AISDK-128: Add delete_after_seconds option to streaming and async clients (#58)

KostasRev · web-flow · commit f1196b88e8ff · 2020-08-24T09:46:22.000-05:00
diff --git a/README.md b/README.md
@@ -51,7 +51,7 @@ job = client.submit_job_url("https://example.com/file-to-transcribe.mp3")
 [Submit Job](https://www.rev.ai/docs#operation/SubmitTranscriptionJob) endpoint.
 
 If you want to get fancy, both send job methods take `metadata`, `callback_url`,
-`skip_diarization`, `skip_punctuation`, `speaker_channels_count`, `custom_vocabularies`, `filter_profanity` and `remove_disfluencies` as optional parameters, these are described in the request body of
+`skip_diarization`, `skip_punctuation`, `speaker_channels_count`, `custom_vocabularies`, `filter_profanity`, `remove_disfluencies`, and `delete_after_seconds` as optional parameters, these are described in the request body of
 the [Submit Job](https://www.rev.ai/docs#operation/SubmitTranscriptionJob) endpoint.
 
 ### Checking your file's status
@@ -159,7 +159,7 @@ If passing in custom functions, make sure you provide the right parameters.
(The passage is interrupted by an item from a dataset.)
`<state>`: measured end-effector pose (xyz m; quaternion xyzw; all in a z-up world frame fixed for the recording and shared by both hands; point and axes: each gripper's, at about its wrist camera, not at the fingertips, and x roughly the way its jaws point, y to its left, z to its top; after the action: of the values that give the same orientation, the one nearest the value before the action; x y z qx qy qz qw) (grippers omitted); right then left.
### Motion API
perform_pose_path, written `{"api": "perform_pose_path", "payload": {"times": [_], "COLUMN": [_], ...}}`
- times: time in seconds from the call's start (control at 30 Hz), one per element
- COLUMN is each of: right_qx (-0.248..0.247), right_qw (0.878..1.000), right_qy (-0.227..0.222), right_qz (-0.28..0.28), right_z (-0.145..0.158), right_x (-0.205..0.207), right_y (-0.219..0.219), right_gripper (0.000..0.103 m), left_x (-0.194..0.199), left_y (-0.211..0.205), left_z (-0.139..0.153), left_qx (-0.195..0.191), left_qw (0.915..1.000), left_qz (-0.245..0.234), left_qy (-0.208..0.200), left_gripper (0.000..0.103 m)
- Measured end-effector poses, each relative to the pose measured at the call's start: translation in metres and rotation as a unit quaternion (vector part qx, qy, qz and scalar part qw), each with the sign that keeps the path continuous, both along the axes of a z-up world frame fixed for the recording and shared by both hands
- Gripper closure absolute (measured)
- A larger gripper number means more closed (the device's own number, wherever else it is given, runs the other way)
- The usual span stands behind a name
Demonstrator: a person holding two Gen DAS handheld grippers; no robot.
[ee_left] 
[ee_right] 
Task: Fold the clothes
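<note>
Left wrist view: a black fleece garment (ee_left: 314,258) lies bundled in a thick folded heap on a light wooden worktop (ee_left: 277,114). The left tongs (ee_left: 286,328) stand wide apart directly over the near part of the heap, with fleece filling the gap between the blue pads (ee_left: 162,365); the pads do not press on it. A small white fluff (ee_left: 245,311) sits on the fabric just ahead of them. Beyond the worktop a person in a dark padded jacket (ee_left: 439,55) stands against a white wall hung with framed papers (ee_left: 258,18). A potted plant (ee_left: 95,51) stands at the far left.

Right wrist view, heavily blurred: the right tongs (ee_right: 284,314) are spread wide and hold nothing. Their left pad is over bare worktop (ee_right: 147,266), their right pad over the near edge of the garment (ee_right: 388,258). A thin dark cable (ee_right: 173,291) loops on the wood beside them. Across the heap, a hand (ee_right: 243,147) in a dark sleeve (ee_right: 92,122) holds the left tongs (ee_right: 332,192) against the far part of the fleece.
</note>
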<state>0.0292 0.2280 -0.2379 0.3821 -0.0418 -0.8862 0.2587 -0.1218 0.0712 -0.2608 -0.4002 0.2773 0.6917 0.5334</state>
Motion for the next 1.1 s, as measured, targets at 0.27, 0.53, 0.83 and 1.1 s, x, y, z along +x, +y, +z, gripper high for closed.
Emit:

See
 
 Once you have a streaming client setup with a `MediaConfig` and access token, you can obtain a transcription generator of your audio. You can also use a custom vocabulary with your streaming job by supplying the optional `custom_vocabulary_id` when starting a connection!
 
-More optional parameters can be supplied when starting a connection, these are `metadata`, `filter_profanity` and `remove_disfluencies`. For a description of these optional parameters look at our [streaming documentation](https://www.rev.ai/docs/streaming#section/WebSocket-Endpoint).
+More optional parameters can be supplied when starting a connection, these are `metadata`, `filter_profanity`, `remove_disfluencies`, and `delete_after_seconds`. For a description of these optional parameters look at our [streaming documentation](https://www.rev.ai/docs/streaming#section/WebSocket-Endpoint).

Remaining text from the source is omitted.